- _TASK BRIEF_:
Copy each line of the data below with the word "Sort".

——

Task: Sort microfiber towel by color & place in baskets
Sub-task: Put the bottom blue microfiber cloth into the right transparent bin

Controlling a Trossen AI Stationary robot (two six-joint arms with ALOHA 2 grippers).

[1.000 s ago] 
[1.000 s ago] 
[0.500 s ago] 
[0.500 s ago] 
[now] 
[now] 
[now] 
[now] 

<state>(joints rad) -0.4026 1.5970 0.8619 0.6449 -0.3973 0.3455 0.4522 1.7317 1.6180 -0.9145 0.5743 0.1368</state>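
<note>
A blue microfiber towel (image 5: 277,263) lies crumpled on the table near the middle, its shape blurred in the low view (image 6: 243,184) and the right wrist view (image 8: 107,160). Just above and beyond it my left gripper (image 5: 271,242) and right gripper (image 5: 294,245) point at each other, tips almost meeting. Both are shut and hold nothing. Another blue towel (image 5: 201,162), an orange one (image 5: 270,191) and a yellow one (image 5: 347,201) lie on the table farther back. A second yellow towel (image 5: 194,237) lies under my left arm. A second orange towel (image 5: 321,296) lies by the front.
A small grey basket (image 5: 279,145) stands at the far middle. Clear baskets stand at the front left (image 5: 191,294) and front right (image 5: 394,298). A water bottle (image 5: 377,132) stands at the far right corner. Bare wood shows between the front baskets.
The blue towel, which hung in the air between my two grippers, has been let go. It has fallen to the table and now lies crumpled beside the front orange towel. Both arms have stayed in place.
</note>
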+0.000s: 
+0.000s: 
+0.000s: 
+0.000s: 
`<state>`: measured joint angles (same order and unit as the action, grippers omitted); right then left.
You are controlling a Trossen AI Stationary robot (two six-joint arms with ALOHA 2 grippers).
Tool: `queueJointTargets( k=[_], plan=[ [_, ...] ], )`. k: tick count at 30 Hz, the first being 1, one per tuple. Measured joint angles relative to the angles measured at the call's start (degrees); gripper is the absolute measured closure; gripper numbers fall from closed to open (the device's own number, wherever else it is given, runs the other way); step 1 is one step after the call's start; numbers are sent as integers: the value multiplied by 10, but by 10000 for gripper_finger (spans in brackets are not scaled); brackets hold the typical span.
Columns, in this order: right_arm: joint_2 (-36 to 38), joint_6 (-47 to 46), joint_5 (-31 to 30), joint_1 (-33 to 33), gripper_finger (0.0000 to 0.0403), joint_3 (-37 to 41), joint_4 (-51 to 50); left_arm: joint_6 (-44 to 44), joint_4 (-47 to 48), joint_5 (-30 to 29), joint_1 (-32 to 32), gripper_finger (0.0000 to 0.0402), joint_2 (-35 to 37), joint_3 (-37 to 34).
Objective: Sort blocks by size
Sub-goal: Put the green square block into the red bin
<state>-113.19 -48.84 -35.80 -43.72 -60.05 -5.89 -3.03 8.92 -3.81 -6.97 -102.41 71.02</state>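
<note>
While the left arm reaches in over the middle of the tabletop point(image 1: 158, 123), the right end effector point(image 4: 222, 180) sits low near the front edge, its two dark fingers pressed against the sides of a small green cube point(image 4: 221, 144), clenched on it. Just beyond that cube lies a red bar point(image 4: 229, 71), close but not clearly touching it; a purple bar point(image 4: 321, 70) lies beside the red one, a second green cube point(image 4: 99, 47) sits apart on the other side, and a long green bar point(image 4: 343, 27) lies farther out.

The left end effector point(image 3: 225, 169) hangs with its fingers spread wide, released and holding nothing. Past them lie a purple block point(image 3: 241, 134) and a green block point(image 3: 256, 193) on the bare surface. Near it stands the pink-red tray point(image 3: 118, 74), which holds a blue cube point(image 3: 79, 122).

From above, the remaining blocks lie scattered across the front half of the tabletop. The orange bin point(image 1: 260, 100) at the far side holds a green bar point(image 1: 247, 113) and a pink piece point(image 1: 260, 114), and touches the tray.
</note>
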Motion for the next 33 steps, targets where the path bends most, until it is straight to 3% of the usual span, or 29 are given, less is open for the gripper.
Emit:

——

- _TASK OUTPUT_:
Task: Sort microfiber towel by color & place in baskets
Objective: Sort blocks by size

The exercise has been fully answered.